What is the best way to use torch.compile
for generative models (i.e. invoking model.generate)?
Assuming the following code:
import torch
from transformers import AutoTokenizer, AutoModelForCausalLM
AutoTokenizer.from_pretrained(
"microsoft/phi-2", torch_dtype=torch.bfloat16
)
AutoModelForCausalLM.from_pretrained("microsoft/phi-2")
input_str = '''def print_prime(n):
"""
Print all primes between 1 and n
"""'''
inputs = tokenizer(input_str, return_tensors="pt", return_attention_mask=False, max_length=128)
results = model.generate(inputs)
decoded_output = tester.tokenizer.decode(results[0])

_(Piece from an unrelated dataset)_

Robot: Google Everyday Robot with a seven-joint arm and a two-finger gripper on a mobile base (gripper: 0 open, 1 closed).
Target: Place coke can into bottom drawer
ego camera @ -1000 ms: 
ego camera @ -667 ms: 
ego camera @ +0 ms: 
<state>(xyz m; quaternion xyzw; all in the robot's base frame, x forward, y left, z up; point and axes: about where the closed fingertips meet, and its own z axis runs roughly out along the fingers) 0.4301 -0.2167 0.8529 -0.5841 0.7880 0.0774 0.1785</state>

When does one use torch.compile
? I am using my own backend, so I noticed the following:
model = torch.compile(model, backend=my_backend...)
outputs = model.generate(inputs)
doesn’t actually run on my backend.
I could do either of the following though:
model.forward = torch.compile(model.forward, backend=my_backend...)
outputs = model.generate(inputs)
or
fnc = torch.compile(model.generate, backend=my_backend...)
outputs = fnc(inputs)
My question is - what’s the best practice for using torch.compile for generative models? What’s the tradeoff between each ways to use torch.compile
?